▶ [What you should do]: Please retype the listing below word for word and exclude its images.

+++

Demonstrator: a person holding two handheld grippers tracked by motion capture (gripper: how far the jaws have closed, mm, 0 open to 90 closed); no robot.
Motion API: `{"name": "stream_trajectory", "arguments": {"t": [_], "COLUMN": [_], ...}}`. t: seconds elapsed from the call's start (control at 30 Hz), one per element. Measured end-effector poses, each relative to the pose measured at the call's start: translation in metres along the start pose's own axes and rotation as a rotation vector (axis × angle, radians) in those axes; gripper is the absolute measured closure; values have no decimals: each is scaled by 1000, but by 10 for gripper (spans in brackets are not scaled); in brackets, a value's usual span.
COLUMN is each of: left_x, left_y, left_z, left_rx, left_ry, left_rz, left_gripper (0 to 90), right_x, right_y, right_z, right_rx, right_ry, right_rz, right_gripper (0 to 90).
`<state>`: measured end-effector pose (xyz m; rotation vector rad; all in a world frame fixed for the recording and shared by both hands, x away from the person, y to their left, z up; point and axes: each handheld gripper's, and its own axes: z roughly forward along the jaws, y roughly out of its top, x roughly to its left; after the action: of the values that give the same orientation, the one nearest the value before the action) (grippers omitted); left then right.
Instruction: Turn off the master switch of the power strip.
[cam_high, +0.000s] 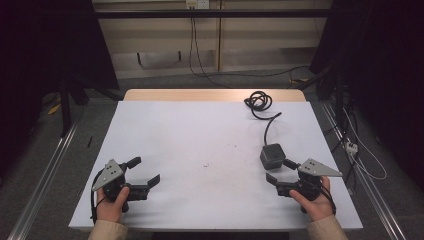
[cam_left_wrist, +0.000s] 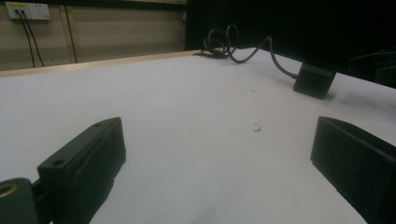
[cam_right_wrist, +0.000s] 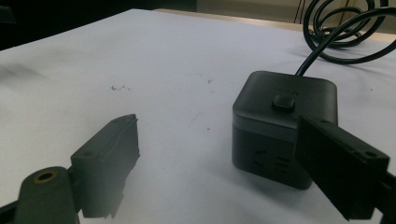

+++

▶ [Output for this exercise]:
Demonstrator: a person holding two handheld grippers tracked by motion capture (gripper: how far the jaws have closed, mm, 0 open to 90 closed); no robot.
Motion API: `{"name": "stream_trajectory", "arguments": {"t": [_], "COLUMN": [_], ...}}`. t: seconds elapsed from the call's start (control at 30 Hz), one per element. Measured end-effector poses, each relative to the pose measured at the call's start: translation in metres along the start pose's own axes and rotation as a rotation vector (axis × angle, radians) in those axes; gripper is the absolute measured closure; values have no decimals: each is scaled by 1000, but by 10 for gripper (spans in brackets are not scaled); in brackets, a value's usual span.
COLUMN is each of: left_x, left_y, left_z, left_rx, left_ry, left_rz, left_gripper (0 to 90), right_x, right_y, right_z, right_rx, right_ry, right_rz, right_gripper (0 to 90).
`<state>`: measured end-effector pose (xyz m; rotation vector rad; all in a world frame fixed for the recording and shared by both hands, x away from the person, y to their left, z up; point and axes: each handheld gripper's, and its own axes: z roughly forward along the jaws, y roughly out of its top, x roughly to its left; after the action: of the values that give the same orientation, the one nearest the value before the action) (grippers omitted); left then right.
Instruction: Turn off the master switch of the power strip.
[cam_high, +0.000s] 
[cam_left_wrist, +0.000s] 
[cam_right_wrist, +0.000s] 

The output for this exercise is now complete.